Note 2. Software Revenue Recognition
Effective August 1, 1998 the Company adopted the provisions of the American
Institute of Certified Public Accountants (AICPA) Statement of Position (SOP)
97-2 "Software Revenue Recognition" SOP 97-2 has not changed the basic rules of
revenue recognition previously contained in SOP 91-1, but does provide
additional guidance, particularly with respect to multiple deliverables and
"when and if"available products. The effect of adopting SOP 97-2 was not
significant.
Note 3. Earnings Per Share
During February 1998, the Financial Accounting Standards Board ("FASB")
issued Statement of Financial Accounting Standards No. 128 "Earnings Per Share"
("SFAS 128"). SFAS 128 requires companies to present basic earnings per share
and diluted earnings per share, instead of the previously reported primary and
fully diluted earnings per share. The Company adopted this Statement in fiscal
year 1999 and all earnings per share have been restated to reflect the new
standard. The following table is a reconciliation of basic and diluted earnings
per share for the quarters ended October 1999 and 1998.
4
<PAGE>
<TABLE>
<CAPTION>
October 31, 1999 October 31, 1998
---------------------------------------- --------------------------------------
Income Shares Earnings Income Shares Earnings
(Numerator) (Denominator) Per Share (Numerator) (Denominator) Per Share
----------- ------------- --------- ----------- ------------- ---------
<S> <C> <C>
Net Income $(139,725) $79,456
Basic earnings per share:
Income (loss) available
to common shareholders (138,725) 7,784,813 $(.02) 79,456 7,849,889 $.01
====== ====
Effect of dilutive securities:
Stock options and warrants 140,663 204,057
--------- --------- ------- ---------
Diluted earnings (loss)
per share $(139,721) 7,925,476 $(.02) $79,456 8,053,946 $.01
========== ========= ====== ======= ========= ====
</TABLE>
Note 4. Repurchase of Common Stock:
The board of directors has authorized the repurchase of shares of the
Company's common stock. At October 31, 1999, the Company had repurchased 94,000
shares of its common stock in open market purchases. In accordance with Colorado
State law, the Company's repurchases of shares of common stock shall constitute
authorized but unissued shares.
5
<PAGE>
Item 2. Management's Discussion and Analysis of Financial Condition and Result
of Operations
Information contained in the following discussion of results of operations
and financial condition of the Company contains forward-looking statements
within the meaning of the Private Securities Litigation Reform Act of 1995,
which can be identified by the use of words such as "may," "will," "expect,"

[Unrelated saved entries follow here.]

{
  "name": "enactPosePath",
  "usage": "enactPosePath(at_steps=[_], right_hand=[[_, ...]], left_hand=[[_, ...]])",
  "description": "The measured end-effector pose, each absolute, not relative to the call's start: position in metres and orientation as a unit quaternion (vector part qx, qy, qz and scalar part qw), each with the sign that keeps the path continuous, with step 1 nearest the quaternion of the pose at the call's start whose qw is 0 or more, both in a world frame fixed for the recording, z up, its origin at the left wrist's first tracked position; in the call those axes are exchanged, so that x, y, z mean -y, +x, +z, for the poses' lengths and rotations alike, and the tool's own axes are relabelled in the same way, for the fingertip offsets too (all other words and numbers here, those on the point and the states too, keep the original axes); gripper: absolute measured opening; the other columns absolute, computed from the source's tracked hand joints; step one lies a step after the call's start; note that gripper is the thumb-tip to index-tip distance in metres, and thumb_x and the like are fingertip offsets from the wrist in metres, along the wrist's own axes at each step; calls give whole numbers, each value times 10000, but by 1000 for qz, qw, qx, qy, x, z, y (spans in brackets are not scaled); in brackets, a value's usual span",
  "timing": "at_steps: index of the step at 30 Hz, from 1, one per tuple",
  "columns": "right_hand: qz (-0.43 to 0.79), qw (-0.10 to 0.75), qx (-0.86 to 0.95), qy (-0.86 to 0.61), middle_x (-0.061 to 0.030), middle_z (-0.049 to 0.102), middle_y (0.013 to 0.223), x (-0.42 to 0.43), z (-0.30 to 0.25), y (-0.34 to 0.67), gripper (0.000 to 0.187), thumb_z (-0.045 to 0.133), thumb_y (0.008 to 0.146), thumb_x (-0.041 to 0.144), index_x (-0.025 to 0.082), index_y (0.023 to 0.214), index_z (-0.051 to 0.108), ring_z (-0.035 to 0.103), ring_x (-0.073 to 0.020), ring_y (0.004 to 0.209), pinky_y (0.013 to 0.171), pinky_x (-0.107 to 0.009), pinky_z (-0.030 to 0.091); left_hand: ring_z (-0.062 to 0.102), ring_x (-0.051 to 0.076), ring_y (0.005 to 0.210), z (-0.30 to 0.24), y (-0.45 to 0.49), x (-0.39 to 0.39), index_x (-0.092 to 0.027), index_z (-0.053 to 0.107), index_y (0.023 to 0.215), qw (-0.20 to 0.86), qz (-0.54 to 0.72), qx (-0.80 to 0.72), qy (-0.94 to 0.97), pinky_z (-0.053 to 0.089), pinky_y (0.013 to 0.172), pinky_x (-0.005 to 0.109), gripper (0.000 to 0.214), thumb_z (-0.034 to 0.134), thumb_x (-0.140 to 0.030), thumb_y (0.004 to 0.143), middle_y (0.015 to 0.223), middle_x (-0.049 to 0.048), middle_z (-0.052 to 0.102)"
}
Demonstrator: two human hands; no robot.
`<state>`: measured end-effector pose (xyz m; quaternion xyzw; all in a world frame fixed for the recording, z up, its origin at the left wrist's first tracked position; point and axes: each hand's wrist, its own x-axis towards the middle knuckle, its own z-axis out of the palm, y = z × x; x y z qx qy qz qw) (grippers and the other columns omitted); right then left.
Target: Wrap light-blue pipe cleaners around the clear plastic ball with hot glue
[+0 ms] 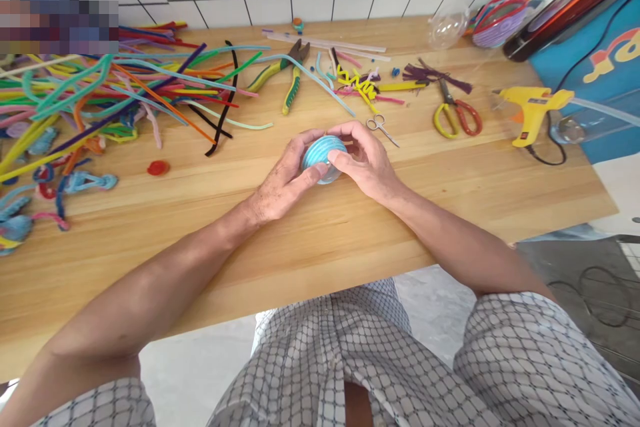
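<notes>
Both my hands meet at the middle of the wooden table (320, 240) around a small ball (321, 152) wound with light blue pipe cleaner; its lower part looks clear. My left hand (283, 180) cups it from the left, thumb pressed on its front. My right hand (363, 160) wraps it from the right, fingers curled over the top. Small silver scissors (381, 127) lie just behind my right hand.
A big heap of coloured pipe cleaners (90, 100) covers the left of the table. Green-handled pliers (285, 73), yellow-red scissors (457, 117), a yellow glue gun (533, 110), a red cap (158, 167) and a clear dome (447, 29) lie around.
</notes>
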<state>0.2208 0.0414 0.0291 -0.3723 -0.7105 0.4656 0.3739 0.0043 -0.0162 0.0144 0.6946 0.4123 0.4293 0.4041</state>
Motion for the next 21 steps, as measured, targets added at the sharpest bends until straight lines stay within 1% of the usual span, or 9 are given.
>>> enactPosePath(at_steps=[8, 14, 17, 19, 21], right_hand=[[476, 374, 707, -365, -67, 785, 1305, -41, 29, 221, 548, 787, 879, 693, 276, 1219, 682, 753, -300, 1201, 1034, -504, 644], [498, 373, 693, -365, -69, 787, 1308, -41, 31, 223, 616, 750, 889, 774, 270, 1237, 689, 755, -290, 1178, 1045, -490, 627], [479, 403, 685, -374, -56, 798, 1232, -44, 27, 221, 575, 711, 918, 800, 279, 1163, 704, 746, -272, 1141, 1038, -473, 618], [445, 434, 679, -390, -39, 795, 1096, -48, 26, 222, 525, 661, 961, 801, 284, 1043, 705, 734, -251, 1051, 1009, -455, 609], [407, 476, 668, -403, -17, 746, 927, -58, 28, 228, 526, 623, 992, 798, 280, 918, 677, 700, -225, 923, 949, -429, 596]], left_hand=[[657, 331, 1421, 13, 8, 14, -278, 516, 1519, 404, 450, -413, 681, 548, 1256, 585, 579, 655, -621, 1075, 1541, 127, 659], [675, 310, 1381, 12, 10, 14, -259, 496, 1488, 402, 449, -411, 684, 582, 1199, 527, 560, 640, -612, 1078, 1520, 132, 659], [664, 313, 1389, 11, 10, 14, -234, 486, 1495, 393, 447, -416, 688, 555, 1218, 523, 568, 632, -591, 1078, 1510, 145, 652], [655, 320, 1401, 11, 10, 15, -221, 476, 1507, 388, 441, -424, 690, 538, 1234, 525, 590, 632, -585, 1069, 1519, 153, 636], [637, 327, 1428, 11, 10, 16, -214, 466, 1520, 377, 431, -433, 696, 523, 1254, 529, 604, 631, -572, 1063, 1547, 162, 608]])
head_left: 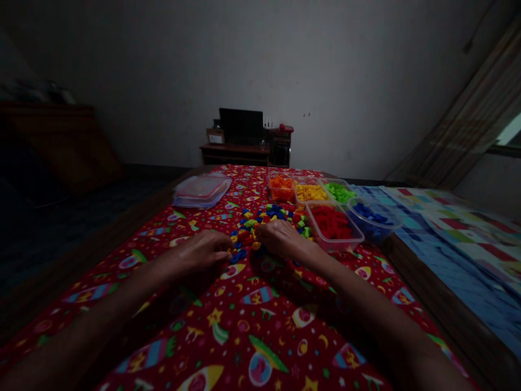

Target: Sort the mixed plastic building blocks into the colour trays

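A loose heap of small plastic pieces [277, 212] in blue, yellow, green, red and orange lies on the red printed cloth [260, 298]. At its left edge is my left hand [212, 247], fingers bent and thumb a little apart, close to a few blue pieces [238, 256]. My right hand [279, 237] reaches over the near side of the heap with its fingers curled together and pointing left. Whatever its fingertips hold is too small or hidden to make out. A yellow-orange piece [256, 246] lies just below those fingertips.
Clear tubs hold sorted pieces: orange [281, 187], yellow [311, 192], green [340, 191], red [334, 224], and blue in a round tub [372, 217]. Stacked lids [201, 190] lie at left. A bed with a patchwork cover [468, 228] adjoins the table's right side.
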`<state>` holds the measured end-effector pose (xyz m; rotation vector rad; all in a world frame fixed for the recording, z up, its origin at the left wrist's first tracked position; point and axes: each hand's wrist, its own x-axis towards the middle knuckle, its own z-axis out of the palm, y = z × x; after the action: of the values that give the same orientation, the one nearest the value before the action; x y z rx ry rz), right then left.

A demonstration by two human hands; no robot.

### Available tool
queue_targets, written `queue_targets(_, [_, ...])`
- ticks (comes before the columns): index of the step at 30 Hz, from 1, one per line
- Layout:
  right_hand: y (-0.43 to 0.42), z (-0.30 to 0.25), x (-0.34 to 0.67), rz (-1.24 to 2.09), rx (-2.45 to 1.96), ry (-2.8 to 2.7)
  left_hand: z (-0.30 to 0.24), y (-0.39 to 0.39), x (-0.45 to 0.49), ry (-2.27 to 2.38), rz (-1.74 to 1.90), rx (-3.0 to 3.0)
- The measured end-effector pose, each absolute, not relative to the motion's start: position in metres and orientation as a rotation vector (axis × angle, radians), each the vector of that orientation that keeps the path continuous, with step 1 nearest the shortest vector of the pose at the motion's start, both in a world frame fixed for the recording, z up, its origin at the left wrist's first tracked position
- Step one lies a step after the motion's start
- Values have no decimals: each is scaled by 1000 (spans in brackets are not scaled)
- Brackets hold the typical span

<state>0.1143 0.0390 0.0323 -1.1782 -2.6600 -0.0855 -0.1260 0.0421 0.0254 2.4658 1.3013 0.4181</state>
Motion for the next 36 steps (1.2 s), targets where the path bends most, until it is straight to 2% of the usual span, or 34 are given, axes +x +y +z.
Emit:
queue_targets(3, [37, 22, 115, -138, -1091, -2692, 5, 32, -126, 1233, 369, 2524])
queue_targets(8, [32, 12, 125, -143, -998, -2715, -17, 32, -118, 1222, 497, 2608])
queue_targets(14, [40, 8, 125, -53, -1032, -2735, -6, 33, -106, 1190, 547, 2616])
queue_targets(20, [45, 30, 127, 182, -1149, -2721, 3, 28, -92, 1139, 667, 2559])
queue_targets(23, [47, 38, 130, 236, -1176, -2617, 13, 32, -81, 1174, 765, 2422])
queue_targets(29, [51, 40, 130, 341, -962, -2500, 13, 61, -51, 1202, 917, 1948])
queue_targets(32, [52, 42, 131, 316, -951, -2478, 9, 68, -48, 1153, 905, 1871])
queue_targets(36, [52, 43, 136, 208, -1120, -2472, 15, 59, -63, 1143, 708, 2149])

"anticipate," "estimate," or "continue," or variations thereon or comparable
terminology. In addition, all statements other than statements of historical
facts that address activities, events or developments that the company expects,
believes or anticipates, will or may occur in the future, and other such
matters, are forward-looking statements. The following discussion should be read
in conjunction with the Company's financial statements and related notes
included elsewhere herein. The Company's future operating results may be
affected by various tends and factors which are beyond the Company's control.
These include, among other factors, general public perception of year 2000
issues and solutions, and other uncertain business conditions that may affect
the Company's business. The Company cautions the reader that a number of
important factors discussed herein, and in other reports filed with the
Securities and Exchange Commission, could affect the company's actual results
and cause actual results to differ materially from those discussed in
forward-looking statements.
Results of Operations: October 31, 1999 compared to October 31, 1998
Total revenues for the quarter ended October 31, 1999 were $509,797 after a
provision of $13,600 or 2.7% of net revenues for possible returns and
allowances, a decrease of $218,711 or 30.0% as compared to the quarter ended
October 31, 1998. Consulting fees for the quarter ended October 31, 1999, were
$48,591 a decrease of $35,270 or 42.1% as compared to the quarter ended October
31, 1998, and represented 9.5% of net revenues. Product license and customer
support fees for the quarter ended October 31, 1999, were $344,231 a decrease of
$214,707 or 38.4% as compared to the quarter ended October 31, 1998 and
represented 67.5% of net revenues. Revenues from the resale of purchased
software for the quarter ended October 31, 1999, were $130,575 a decrease of
$44,866 or 52.4%. as compared to the quarter ended October 31, 1998 and
represented 25.6% of net revenue. Management believes that this decrease in
revenue is primarily due to the lack of Year 2000 tool sales, declining Y2K
factory royalties and declining sales of related services. In addition, revenues
from the sale of migration tools and services were negatively impacted by a
"lockdown" of most Information Technology environments in preparation for Year
2000 change over of software applications.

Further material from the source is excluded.